“‘Can’t say I think much of the Fore and Fit,” said the Brigadier, in confidence, to his Brigade-Major. “They’ve lost all their soldiering, and, by the trim of them, might have marched through the country from the other side. A more fagged-out set of men I never put eyes on.”

“Oh, they’ll improve as the work goes on. The parade gloss has been rubbed off a little, but they’ll put on field polish before long,” said the Brigade-Major. “They’ve been mauled, and they don’t quite understand it.”

They did not. All the hitting was on one side, and it was cruelly hard hitting with accessories that made them sick. There was also the real sickness that laid hold of a strong man and dragged him howling to the grave. Worst of all, their officers knew just as little of the country as the men themselves, and looked as if they did. The Fore and Aft were in a thoroughly unsatisfactory condition, but they believed that all would be well if they could once get a fair go-in at the enemy. Pot-shots up and down the valleys were unsatisfactory, and the bayonet never seemed to get a chance. Perhaps it was as well, for a long-limbed Afghan with a knife had a reach of eight feet, and could carry away enough lead to disable three Englishmen, The Fore and Fit would like some rifle-practice at the enemy—all seven hundred rifles blazing together. That wish showed the mood of the men.

The Gurkhas walked into their camp, and in broken, barrack-room English strove to fraternize with them; offered them pipes of tobacco and stood them treat at the canteen. But the Fore and Aft, not knowing much of the nature of the Gurkhas, treated them as they would treat any other “niggers,” and the little men in green trotted back to their firm friends the Highlanders, and with many grins confided to them:—“That dam white, regiment no dam use. Sulky—ugh! Dirty—ugh! Hya, any tot for Johnny?” Whereat the Highlanders smote the Gurkhas as to the head, and told them not to vilify a British Regiment, and the Gurkhas grinned cavernously, for the Highlanders were their elder brothers and entitled to the privileges of kinship. The common soldier who touches a Gurkha is more than likely to have his head sliced open.

Three days later the Brigadier arranged a battle according to the rules of war and the peculiarity of the Afghan temperament. The enemy were massing in inconvenient strength among the hills, and the moving of many green standards warned him that the tribes were “up” in aid of the Afghan regular troops. A Squadron and a half of Bengal Lancers represented the available Cavalry, and two screw-guns borrowed from a column thirty miles away, the Artillery at the General’s disposal.

“If they stand, as I’ve a very strong notion that they will, I fancy we shall see an infantry fight that will be worth watching,” said the Brigadier. “We’ll do it in style. Each regiment shall be played into action by its Band, and we’ll hold the Cavalry in reserve.”

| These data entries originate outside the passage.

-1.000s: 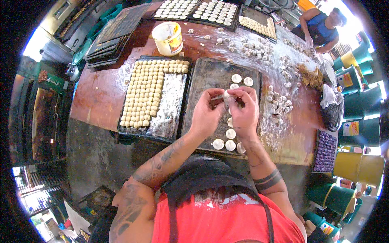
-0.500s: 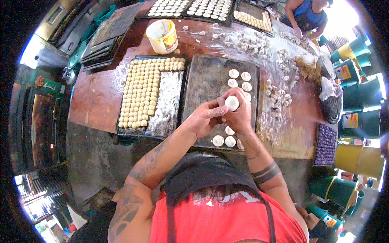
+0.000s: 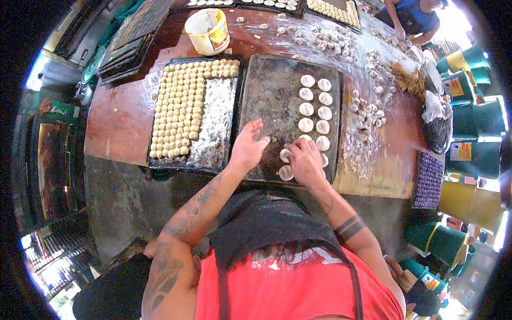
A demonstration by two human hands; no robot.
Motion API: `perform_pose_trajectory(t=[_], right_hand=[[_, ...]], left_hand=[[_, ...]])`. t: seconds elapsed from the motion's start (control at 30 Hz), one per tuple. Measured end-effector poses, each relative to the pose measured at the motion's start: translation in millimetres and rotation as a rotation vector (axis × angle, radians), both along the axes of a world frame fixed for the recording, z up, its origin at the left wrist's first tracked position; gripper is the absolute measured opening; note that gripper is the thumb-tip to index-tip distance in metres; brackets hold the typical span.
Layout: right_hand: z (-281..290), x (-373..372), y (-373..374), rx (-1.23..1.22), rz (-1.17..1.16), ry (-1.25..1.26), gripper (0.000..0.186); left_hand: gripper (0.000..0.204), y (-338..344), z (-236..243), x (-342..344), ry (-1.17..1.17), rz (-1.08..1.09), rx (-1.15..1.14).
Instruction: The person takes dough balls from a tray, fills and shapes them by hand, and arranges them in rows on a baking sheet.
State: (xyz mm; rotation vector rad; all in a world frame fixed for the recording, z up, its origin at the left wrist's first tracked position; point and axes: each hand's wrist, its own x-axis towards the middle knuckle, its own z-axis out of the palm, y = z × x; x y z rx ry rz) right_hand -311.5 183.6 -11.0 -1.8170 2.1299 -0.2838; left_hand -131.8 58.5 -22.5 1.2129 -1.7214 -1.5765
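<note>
A dark baking tray (image 3: 266, 96) lies before me, with flat white dough rounds (image 3: 322, 113) in columns along its right side. My right hand (image 3: 308, 164) is low over this tray, fingers closed on the edge of a dough round (image 3: 286, 155) at the left of the others. Just nearer me, another dough round (image 3: 286, 173) lies on the tray. Over the tray's left part, my left hand (image 3: 249, 146) is open and holds nothing, its thumb apart from its fingers. My right hand partly hides several rounds.
To the left lies a floured tray with rows of small dough balls (image 3: 178, 109). A white bucket (image 3: 207, 32) stands beyond it, near stacked dark trays (image 3: 125, 56). Floured dough pieces (image 3: 368, 114) are scattered at right. A co-worker (image 3: 410, 21) is at the far right corner.
My hands have parted. My right hand has brought the dough round down to the tray's near part, while my left hand has moved left and opened. The view has shifted slightly.
</note>
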Motion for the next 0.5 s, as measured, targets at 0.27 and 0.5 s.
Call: perform_pose_trajectory(t=[0.27,0.5], right_hand=[[18.5,-15.3,4.9,0.066,0.205,-0.244,0.041],[-84.3,-264.1,88.2,-0.126,-0.824,0.218,0.045]], left_hand=[[0.021,-7.4,19.3,17.5,-0.065,-0.158,0.131],[0.015,-90.5,-11.9,134.6,-0.873,0.113,-0.847]])
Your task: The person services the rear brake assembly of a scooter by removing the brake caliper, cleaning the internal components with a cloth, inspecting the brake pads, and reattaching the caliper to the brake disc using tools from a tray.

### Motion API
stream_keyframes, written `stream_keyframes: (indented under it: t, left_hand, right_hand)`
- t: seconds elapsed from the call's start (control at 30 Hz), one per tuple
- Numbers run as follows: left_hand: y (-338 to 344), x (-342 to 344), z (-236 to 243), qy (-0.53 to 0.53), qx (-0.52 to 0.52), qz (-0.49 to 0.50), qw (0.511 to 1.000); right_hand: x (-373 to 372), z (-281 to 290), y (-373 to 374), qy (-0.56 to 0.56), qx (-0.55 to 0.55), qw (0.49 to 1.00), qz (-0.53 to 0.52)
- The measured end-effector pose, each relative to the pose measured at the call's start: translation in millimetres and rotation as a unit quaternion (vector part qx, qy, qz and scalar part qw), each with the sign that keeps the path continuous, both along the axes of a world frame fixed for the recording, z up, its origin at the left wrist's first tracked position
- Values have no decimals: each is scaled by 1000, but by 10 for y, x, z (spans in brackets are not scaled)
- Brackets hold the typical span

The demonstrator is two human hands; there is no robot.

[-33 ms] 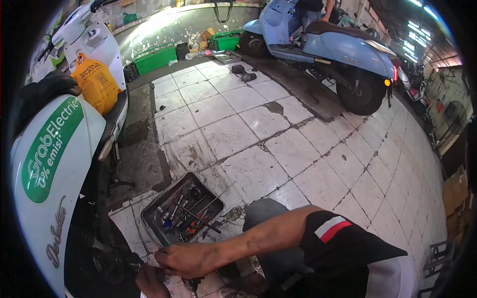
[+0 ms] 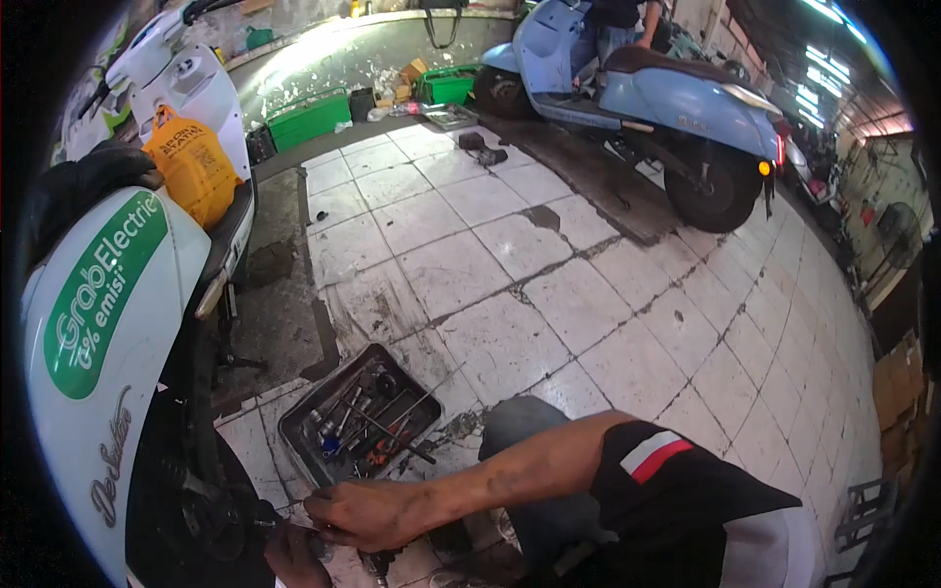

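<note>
Low beside the rear of a white scooter [image 2: 132,294], my right hand [image 2: 368,514] is closed, its fingers curled in a pinch. My left hand [image 2: 296,556] is just below and left of it, in shade, also with bent fingers. The fingertips of both meet or nearly meet; whatever lies between them is too small and dark to make out. Close to the left hand is the scooter's dark wheel hub [image 2: 211,524]. Under my right wrist shows part of a dark tool with a metallic end [image 2: 377,563]. A black tray [image 2: 294,446] of hand tools lies just beyond my right hand.
An orange bag [image 2: 196,171] sits on the white scooter's footboard area. Across the tiled floor [image 2: 500,323] a blue scooter [image 2: 667,108] stands on a dark mat, with a person behind it. Green toolboxes [image 2: 309,120] line the back wall. Cardboard boxes [image 2: 897,387] are at the right.
The view has shifted very slightly. Both hands stay in nearly the same place and pose, and the tray has not moved.
</note>
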State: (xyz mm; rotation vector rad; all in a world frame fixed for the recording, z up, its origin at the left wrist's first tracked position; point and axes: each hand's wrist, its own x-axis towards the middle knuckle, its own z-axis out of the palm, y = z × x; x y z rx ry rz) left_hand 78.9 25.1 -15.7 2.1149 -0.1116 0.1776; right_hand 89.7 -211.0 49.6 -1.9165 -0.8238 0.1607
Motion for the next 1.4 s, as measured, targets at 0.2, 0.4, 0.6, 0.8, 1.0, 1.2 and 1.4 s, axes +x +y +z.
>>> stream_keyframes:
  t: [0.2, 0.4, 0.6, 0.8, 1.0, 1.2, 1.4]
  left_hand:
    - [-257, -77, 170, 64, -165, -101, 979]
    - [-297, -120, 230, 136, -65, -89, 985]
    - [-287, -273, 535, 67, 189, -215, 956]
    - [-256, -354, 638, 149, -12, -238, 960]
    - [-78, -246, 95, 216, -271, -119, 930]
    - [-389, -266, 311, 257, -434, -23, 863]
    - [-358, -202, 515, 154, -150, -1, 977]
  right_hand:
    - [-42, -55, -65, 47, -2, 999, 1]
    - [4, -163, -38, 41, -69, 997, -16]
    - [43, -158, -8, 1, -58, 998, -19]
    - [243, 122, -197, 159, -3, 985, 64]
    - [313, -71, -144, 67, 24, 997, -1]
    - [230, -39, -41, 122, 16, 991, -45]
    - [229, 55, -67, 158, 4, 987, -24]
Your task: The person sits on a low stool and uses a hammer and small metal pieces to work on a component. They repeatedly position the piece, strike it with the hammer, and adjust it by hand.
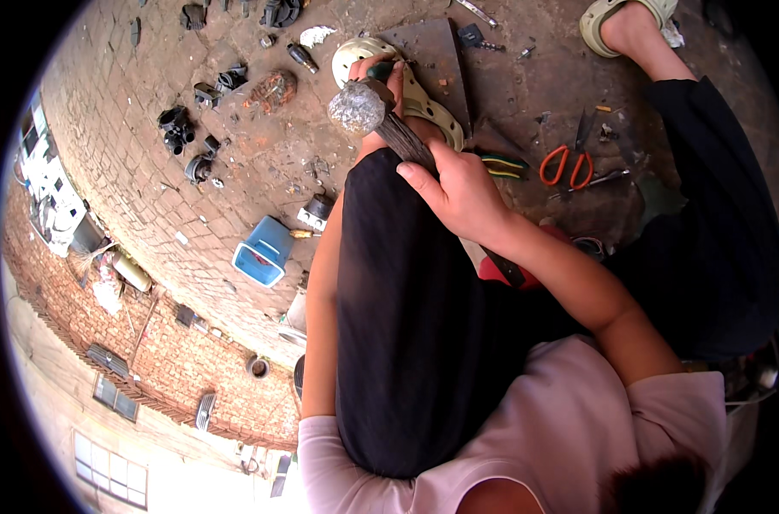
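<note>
My right hand (467,193) is closed around the dark handle of a hammer (357,108), whose worn silvery head is raised over my left forearm and shoe. The handle's end reaches back past my wrist. Beyond the hammer head, my left hand (393,79) is down by the cream clog (351,56) on my foot. Its fingers curl round a dark green piece (379,71), mostly hidden by the fingers and hammer head, so I cannot tell its kind. A flat dark metal plate (432,60) lies beside that clog.
Right of my right hand lie yellow-and-green-handled pliers (503,165) and orange-handled scissors (567,167). Dark machine parts (175,128) and a reddish lump (272,91) are scattered on the brick paving at left. A blue plastic bin (265,250) stands left of my knee.
</note>
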The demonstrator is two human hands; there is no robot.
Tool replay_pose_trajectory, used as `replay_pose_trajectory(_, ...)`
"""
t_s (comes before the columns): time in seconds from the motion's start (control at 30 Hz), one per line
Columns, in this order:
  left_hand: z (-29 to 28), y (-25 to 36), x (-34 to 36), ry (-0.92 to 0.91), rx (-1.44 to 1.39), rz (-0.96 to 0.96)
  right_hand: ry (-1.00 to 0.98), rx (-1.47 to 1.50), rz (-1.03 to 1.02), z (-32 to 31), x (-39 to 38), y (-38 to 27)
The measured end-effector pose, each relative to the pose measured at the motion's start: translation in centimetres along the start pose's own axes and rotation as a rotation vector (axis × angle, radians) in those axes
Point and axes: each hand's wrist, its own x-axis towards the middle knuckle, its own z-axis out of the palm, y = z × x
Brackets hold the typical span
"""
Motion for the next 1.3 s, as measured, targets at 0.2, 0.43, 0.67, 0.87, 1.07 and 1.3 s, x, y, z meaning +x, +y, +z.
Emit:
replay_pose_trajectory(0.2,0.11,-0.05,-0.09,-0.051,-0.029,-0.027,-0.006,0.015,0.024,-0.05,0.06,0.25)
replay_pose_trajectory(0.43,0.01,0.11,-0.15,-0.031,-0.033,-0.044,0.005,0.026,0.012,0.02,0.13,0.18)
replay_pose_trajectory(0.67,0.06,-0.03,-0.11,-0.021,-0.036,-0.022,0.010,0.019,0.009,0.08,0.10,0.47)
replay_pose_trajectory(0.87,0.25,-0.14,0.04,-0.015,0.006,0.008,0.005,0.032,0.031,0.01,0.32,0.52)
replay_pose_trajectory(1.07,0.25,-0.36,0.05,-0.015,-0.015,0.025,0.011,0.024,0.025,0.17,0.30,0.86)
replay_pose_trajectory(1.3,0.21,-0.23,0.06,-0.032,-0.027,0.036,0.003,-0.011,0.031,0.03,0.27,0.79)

“For all the reserve?” somebody asked.

“For all the reserve; because we’re going to crumple them up,” said the Brigadier, who was an extraordinary Brigadier, and did not believe in the value of a reserve when dealing with Asiatics. And, indeed, when you come to think of it, had the British Army consistently waited for reserves in all its little affairs, the boundaries of Our Empire would have stopped at Brighton beach.

That battle was to be a glorious battle.

The three regiments debouching from three separate gorges, after duly crowning the heights above, were to converge from the centre, left and right upon what we will call the Afghan army, then stationed toward the lower extremity of a flat-bottomed valley. Thus it will be seen that three sides of the valley practically belonged to the English, while the fourth was strictly Afghan property. In the event of defeat the Afghans had the rocky hills to fly to, where the fire from the guerilla tribes in aid would cover their retreat. In the event of victory these same tribes would rush down and lend their weight to the rout of the British.